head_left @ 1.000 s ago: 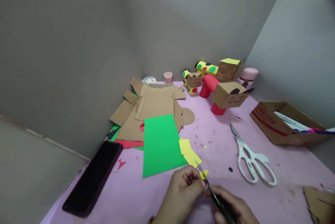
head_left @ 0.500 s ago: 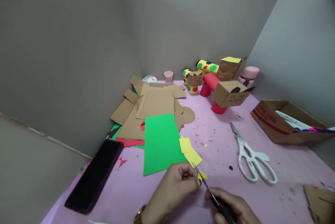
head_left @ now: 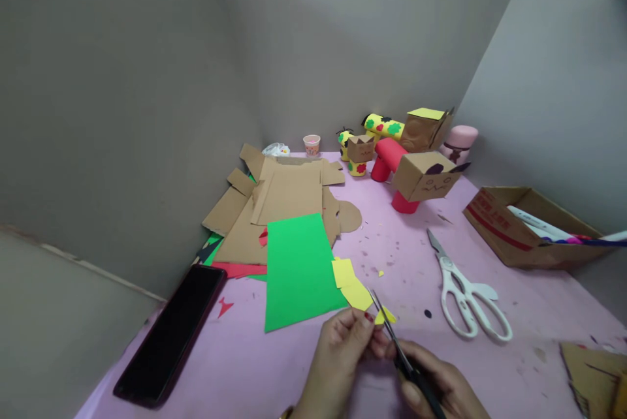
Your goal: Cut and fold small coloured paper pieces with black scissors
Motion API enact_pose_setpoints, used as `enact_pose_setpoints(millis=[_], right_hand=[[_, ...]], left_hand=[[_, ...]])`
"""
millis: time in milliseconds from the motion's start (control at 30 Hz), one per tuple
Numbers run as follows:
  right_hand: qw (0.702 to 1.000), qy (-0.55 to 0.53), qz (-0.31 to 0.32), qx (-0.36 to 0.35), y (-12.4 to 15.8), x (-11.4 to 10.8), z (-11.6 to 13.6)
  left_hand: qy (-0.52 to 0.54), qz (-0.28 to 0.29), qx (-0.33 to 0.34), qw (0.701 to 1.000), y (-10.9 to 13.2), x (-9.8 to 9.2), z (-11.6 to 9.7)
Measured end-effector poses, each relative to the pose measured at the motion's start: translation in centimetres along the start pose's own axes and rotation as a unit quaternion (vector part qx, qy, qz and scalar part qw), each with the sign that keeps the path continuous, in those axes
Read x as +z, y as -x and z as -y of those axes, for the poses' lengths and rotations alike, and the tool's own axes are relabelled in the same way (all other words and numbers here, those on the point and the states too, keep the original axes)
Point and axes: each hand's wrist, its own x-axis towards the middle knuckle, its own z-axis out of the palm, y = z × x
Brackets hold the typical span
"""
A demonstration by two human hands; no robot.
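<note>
1. Centrally, low in view: left hand, fingers pinched on a small yellow paper scrap, held just above the pink tabletop.
2. Right hand, fist wrapped round the handles of small dark scissors; blades slim, tips pointing up-left and meeting the scrap.
3. Yellow paper pieces, flat on the table just beyond the scrap, overlapping the edge of a green sheet.
4. Cardboard pieces, stacked behind the green sheet.
5. White scissors, lying flat to the right, apart from both hands.
6. Black phone, face up at the left edge.
7. Cardboard box, far right, holding long items.
8. Cardboard-and-tube figures, standing at the back.
</note>
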Motion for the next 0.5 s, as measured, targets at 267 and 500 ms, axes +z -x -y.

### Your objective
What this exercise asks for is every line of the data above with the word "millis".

### Solution
Motion API enact_pose_setpoints, used as `enact_pose_setpoints(millis=[_], right_hand=[[_, ...]], left_hand=[[_, ...]])`
millis: time in milliseconds from the motion's start (control at 30 Hz), one per tuple

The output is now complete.